19/6/2004 Sezione: Tutto Libri Pag. 7
Un diplomatico racconta i fallimenti della modernità
Boris Biancheri
E’ in corso di stampa, a quanto mi viene detto, un repertorio di
tutti i libri che siano stati scritti da diplomatici italiani. Le
opere citate sono quasi cinquecento, un numero non banale se si
tiene conto che la diplomazia è di per sé un corpo piuttosto esiguo.
Viaggiare, evidentemente, induce a scrivere. Si tratta per lo più di
scritti di memorialistica e di storia, ma vi trovano posto anche
narrativa e poesia.

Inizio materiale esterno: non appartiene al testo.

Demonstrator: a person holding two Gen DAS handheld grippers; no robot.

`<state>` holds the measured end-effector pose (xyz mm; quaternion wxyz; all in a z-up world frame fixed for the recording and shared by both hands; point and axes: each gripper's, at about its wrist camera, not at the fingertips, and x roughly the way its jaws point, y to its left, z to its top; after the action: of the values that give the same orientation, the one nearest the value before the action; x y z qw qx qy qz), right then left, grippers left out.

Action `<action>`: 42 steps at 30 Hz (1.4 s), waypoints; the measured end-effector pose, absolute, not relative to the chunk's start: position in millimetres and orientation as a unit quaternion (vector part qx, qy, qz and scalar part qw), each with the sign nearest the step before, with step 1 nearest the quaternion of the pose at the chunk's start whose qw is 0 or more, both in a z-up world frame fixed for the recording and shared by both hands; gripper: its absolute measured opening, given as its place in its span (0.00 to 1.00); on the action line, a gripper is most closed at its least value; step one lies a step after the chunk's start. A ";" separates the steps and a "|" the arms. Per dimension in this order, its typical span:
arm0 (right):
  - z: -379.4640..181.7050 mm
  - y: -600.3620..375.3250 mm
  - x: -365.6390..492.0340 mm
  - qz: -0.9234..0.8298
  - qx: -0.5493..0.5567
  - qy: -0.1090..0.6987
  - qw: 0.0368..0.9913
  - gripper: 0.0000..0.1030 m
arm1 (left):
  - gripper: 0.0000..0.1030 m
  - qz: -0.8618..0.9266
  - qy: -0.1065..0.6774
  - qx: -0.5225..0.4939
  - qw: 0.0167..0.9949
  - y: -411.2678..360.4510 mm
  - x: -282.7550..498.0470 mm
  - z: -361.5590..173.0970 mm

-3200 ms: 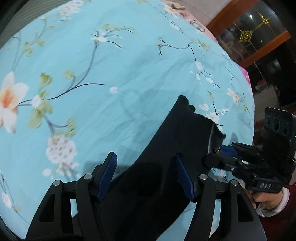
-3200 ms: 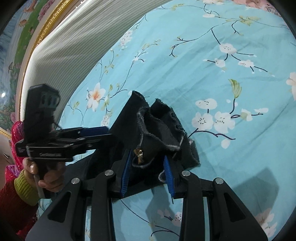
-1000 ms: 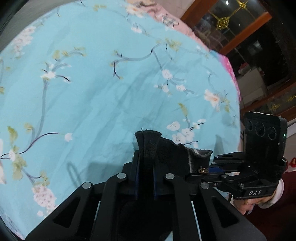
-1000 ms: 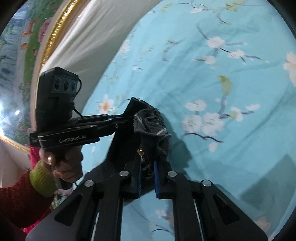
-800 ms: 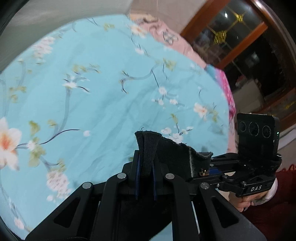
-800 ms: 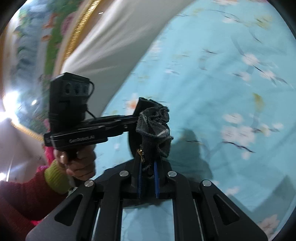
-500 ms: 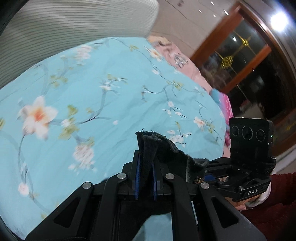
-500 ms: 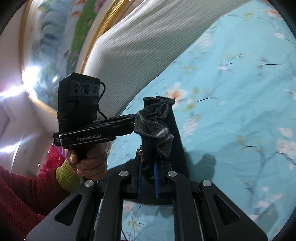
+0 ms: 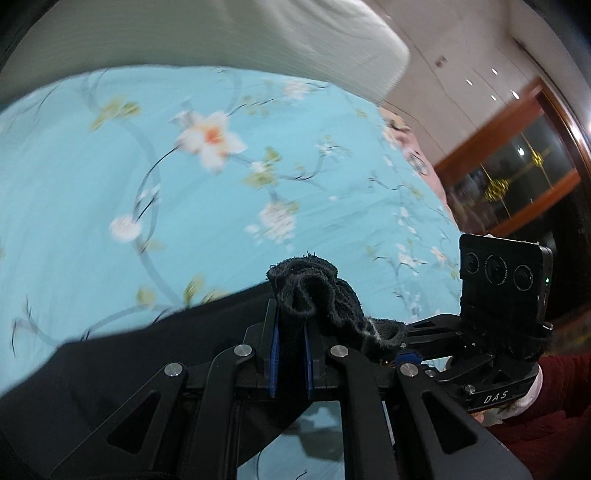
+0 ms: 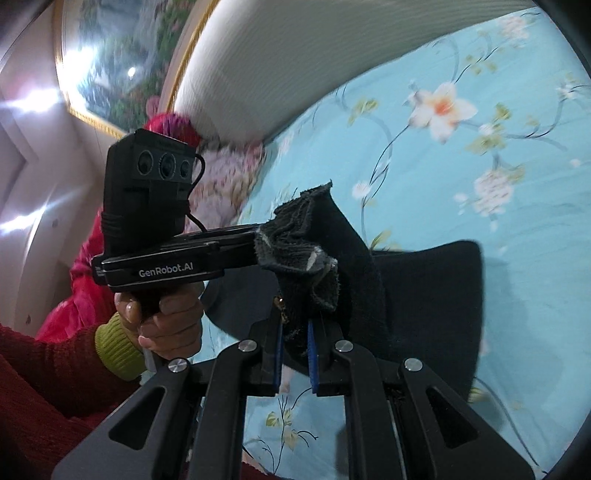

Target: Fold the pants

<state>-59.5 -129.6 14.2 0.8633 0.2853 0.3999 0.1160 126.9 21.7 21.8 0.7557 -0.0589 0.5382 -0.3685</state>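
Note:
The black pants point(image 9: 92, 373) hang lifted over the floral bed sheet point(image 9: 110, 177). My left gripper point(image 9: 290, 354) is shut on one bunched corner of the waistband point(image 9: 306, 284). My right gripper point(image 10: 295, 350) is shut on the other corner, next to a small gold zipper pull point(image 10: 279, 301). The pants point(image 10: 424, 295) hang down behind the jaws in the right wrist view. Each gripper shows in the other's view, the right one point(image 9: 480, 339) and the left one point(image 10: 177, 266), close side by side.
A white ribbed headboard cushion point(image 9: 221, 33) runs along the far side of the bed. A gold-framed picture point(image 10: 122, 55) hangs behind it. A pink floral pillow point(image 10: 221, 177) lies at the bed's left end. Wood-framed glass doors point(image 9: 517, 177) stand to the right.
Both grippers shut on the waistband corners, then rose and swung toward the headboard. The pants have lifted off the sheet and now hang below the grippers.

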 end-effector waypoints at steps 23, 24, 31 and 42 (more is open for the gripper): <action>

Tra letteratura e diplomazia vi sono d'altronde,
antiche connessioni illustri: senza scomodare Stendhal, che fu
console a Civitavecchia più per necessità che per vocazione, viene
da pensare a Chateaubriand o a Paul Claudel; oppure, se ci si vuol
limitare ai premi Nobel, a Saint John Perse, a Seferis o a Pablo
Neruda. Uno degli ultimi titoli che saranno raccolti nel futuro
repertorio è Dopo la caduta di Maurizio Serra, un diplomatico che si
è già confrontato con la storia contemporanea, soprattutto francese,
e con alcune tendenze delle avanguardie intellettuali di oggi. Dopo
la caduta è un libro singolare. Titolo e sottotitolo ("Episodi del
Novecento") dicono solo che si tratta di frammenti della storia
dell'ultimo secolo accomunati dal fatto di essere significativi non
per ciò di cui sono l'inizio ma per ciò di cui sono la fine. Si
tratta in effetti di quattro episodi assai diversi tra loro -
l'impresa di D'Annunzio a Fiume, la caduta del nazismo e il processo
di Norimberga, la sconfitta del militarismo giapponese, la
disgregazione della Repubblica Democratica Tedesca - che portano
tutti il segno del fallimento. E' un filo inconsueto, quello della
sconfitta, ma Serra lo persegue con intelligente coerenza. In due
casi si appella alla mediazione altrui: Fiume e D'Annunzio sono
letti attraverso le reazioni e i giudizi che ne hanno dato gli
inglesi, Norimberga attraverso i ricordi di un membro del collegio
alleato. Negli altri due si affida alle sue proprie analisi,
d'altronde accuratamente annotate e documentate. Il segno di un
fallimento, sta bene. Ma fallimento di che cosa? Nella sua brillante
introduzione, Ludovico Incisa di Camerana, fine storico e
diplomatico lui stesso, suggerisce che si tratti di quattro
esperienze di modernità mancata. Si potrebbe forse altrettanto
appropriatamente dire che si tratta di quattro falliti tentativi di
resuscitare modelli antichi: un modello romantico-irrazionale nel
caso di Fiume e del nazismo, un modello imperiale e colonialista nel
caso giapponese, un astratto modello marxista nel caso tedesco,
tanto più visibilmente arcaico se visto specularmente al successo
della Germania Federale. Ma che l'origine sia in una mal compresa
modernità o in una nostalgica riesumazione del passato (un'alternativa
forse insolubile che Serra, accortamente, si astiene dal dibattere),
quel che conta è l'epilogo; ed è questo che ci viene raccontato in
un libro scritto con eleganza e precisione. Un libro nato da un'idea
inconsueta, o forse da casualità, e portato a termine con lucida
intelligenza. Un libro meritevole di prendere posto non solo tra gli
scritti dei diplomatici italiani di ogni tempo ma tra tutti quelli
di coloro che si avventurano alla ricerca di assonanze e coincidenze
poco esplorate nella storia di oggi.